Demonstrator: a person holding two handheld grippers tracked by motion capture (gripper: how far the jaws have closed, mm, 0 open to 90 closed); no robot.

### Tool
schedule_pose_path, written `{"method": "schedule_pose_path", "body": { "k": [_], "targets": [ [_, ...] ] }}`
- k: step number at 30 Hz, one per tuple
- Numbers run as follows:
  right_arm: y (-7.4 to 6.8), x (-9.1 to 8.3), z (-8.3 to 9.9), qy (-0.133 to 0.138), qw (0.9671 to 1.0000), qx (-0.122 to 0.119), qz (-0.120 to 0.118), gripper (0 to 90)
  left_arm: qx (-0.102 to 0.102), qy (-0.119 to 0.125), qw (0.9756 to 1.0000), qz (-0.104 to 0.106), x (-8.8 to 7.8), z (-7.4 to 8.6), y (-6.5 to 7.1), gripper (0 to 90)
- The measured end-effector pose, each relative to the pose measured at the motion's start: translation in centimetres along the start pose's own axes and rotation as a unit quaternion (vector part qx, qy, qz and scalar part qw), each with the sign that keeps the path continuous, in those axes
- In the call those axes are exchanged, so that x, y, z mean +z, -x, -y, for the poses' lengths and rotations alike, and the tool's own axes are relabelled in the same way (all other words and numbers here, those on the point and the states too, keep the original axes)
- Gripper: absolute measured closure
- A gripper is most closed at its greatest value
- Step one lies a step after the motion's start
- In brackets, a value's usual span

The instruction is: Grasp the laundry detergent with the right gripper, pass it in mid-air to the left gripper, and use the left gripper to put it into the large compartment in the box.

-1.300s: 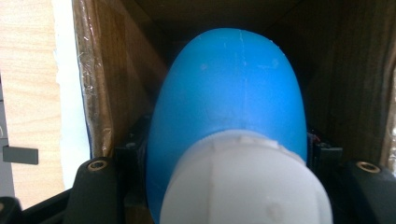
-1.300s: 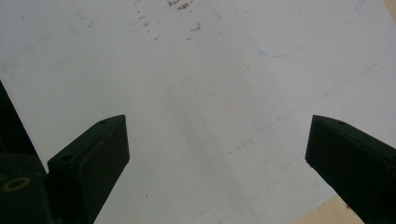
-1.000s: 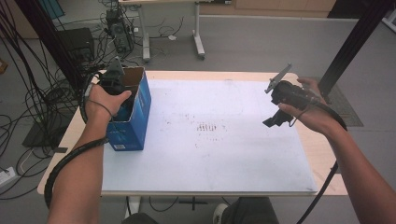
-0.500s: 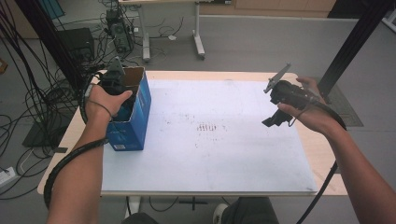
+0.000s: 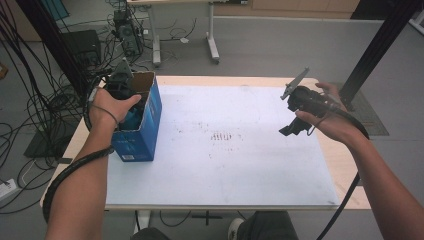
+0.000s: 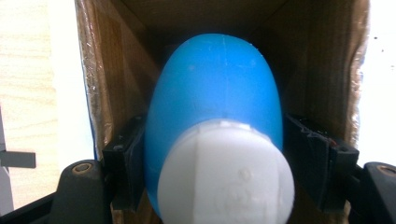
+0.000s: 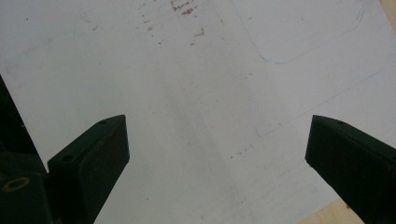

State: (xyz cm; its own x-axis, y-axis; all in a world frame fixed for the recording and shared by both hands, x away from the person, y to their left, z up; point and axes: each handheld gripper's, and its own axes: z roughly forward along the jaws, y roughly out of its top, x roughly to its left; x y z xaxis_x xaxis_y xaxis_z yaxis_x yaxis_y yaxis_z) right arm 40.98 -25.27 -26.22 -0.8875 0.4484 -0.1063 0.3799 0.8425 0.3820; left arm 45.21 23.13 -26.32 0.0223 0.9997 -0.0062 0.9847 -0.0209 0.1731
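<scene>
The left hand-held gripper (image 6: pixel 212 163) is reaching down into the open blue box (image 5: pixel 142 125) at the left edge of the counter (image 5: pixel 260 80), and its jaws have just been opening around the blue bottle (image 6: pixel 215 93) with the white cap, which is standing between them inside the box; the pads look barely off it, so the bottle is likely being released there. The right hand-held gripper (image 7: pixel 215 154) is hanging wide open over the white sheet (image 7: pixel 196 93)

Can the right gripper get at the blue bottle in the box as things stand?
Probably not: the blue bottle sits deep in the box with the left gripper straddling it in the opening; the right gripper hangs open across the table.
</scene>
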Motion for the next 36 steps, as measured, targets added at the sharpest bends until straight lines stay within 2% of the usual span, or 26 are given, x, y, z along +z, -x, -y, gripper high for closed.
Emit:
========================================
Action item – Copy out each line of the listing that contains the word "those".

Task answer –
- The measured end-effector pose, each relative to the pose measured at the motion's start: translation in centimetres along the start pose's own axes and rotation as a unit quaternion (vector part qx, qy, qz and scalar part qw), each with the sign that keeps the path continuous, in those axes
- In the call those axes are exchanged, so that x, y, z mean +z, -x, -y, for the poses' lengths and rotations alike, and the tool's own axes are relabelled in the same way (all other words and numbers here, those on the point and the states too, keep the original axes)

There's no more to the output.